Hal tersebutlah yang membuat harga minyak menurun cukup signifikan secara agregat tahun ini. Bahkan, stimulus ekonomi senilai US$1,4 triliun yang disetujui Pemerintah China pun belum bisa mengangkat sentimen positif terhadap harga minyak mentah dunia.
Belum lagi, negara anggota OPEC+ pada Desember kemungkinan besar akan memutuskan normalisasi barel mereka ke pasar global.
“Ya ini mengindikasikan, kalau dilihat fluktuasinya, harga minyak mentah ini kemungkinan bisa makin turun di bawah US$60 pada 2025,” kata Ibrahim.
“Kalaupun seandainya minyak dunia naik [pada 2025], itu semata-mata karena faktor geopolitik saja. Jadi harus berhati-hati. Saya tidak pernah melihat tensi geopolitik itu dijadikan sebagai [sentimen] kenaikan harga secara jangka menengah atau panjang. Naiknya harga minyak mentah itu adalah jangka pendek. Jangka menengah dan panjang kemungkinan besar akan melandai.”
Harga BBM
Bagi Indonesia, lanjut Ibrahim, turunnya harga minyak dunia kemungkinan besar akan membuat harga bahan bakar minyak (BBM) di dalam negeri ikut turun.

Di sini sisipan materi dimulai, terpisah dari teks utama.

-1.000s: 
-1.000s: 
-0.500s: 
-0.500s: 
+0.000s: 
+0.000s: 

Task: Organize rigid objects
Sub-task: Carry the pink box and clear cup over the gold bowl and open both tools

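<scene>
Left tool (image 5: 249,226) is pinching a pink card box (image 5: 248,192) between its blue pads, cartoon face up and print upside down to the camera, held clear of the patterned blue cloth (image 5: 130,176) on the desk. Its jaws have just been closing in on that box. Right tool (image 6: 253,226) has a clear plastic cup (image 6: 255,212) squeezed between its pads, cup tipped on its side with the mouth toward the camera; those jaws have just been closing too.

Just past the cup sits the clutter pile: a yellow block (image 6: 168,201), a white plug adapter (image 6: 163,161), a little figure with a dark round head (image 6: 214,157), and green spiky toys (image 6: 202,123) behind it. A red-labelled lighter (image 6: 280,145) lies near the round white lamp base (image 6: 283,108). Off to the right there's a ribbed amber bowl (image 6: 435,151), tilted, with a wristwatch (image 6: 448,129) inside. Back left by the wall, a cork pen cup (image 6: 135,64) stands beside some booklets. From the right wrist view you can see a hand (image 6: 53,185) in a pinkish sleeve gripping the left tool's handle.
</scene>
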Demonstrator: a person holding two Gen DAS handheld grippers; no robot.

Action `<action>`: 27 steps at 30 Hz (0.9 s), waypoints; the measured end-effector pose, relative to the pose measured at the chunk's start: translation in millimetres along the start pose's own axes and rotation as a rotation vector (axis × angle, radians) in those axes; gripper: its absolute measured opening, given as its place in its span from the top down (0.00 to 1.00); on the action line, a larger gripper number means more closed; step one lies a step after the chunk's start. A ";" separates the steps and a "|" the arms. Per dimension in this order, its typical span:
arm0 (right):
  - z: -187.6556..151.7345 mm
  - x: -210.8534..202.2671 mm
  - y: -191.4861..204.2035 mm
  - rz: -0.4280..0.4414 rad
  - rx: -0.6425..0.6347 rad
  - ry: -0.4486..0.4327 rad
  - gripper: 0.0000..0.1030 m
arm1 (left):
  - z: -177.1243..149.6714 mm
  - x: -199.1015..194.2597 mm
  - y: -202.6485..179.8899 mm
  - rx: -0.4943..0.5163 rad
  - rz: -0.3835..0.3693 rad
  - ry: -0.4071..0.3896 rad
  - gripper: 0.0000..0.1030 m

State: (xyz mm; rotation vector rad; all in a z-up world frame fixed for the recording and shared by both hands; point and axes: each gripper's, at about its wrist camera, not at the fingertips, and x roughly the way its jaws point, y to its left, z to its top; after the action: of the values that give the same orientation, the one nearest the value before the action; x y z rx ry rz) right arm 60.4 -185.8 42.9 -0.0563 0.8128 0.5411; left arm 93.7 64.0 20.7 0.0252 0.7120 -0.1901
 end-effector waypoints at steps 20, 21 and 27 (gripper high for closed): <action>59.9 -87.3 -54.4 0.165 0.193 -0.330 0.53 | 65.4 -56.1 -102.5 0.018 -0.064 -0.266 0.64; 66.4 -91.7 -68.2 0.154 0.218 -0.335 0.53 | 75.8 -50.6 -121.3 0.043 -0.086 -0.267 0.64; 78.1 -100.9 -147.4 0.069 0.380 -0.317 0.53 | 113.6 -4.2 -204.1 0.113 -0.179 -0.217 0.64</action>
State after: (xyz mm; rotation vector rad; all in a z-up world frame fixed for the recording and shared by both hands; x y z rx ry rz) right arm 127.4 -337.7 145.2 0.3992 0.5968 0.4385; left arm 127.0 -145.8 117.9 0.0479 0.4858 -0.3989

“Kalau seandainya turun, ini bagus, karena sampai saat ini Indonesia impor minyak mentah kan hampir 1 juta barel per hari. Permasalahannya, penurunan harga minyak penurunan harga minyak dibarengi penguatan dolar. [...] Bisa saja, kalau seandainya harga minyak mentahnya turun, ini akan memengaruhi defisit [anggaran negara].”
Badan Energi Internasional atau International Energy Agency (IEA) baru-baru ini sudah memberi peringatan dini tentang adanya potensi surplus minyak dunia sebanyak lebih dari 1 juta barel per hari.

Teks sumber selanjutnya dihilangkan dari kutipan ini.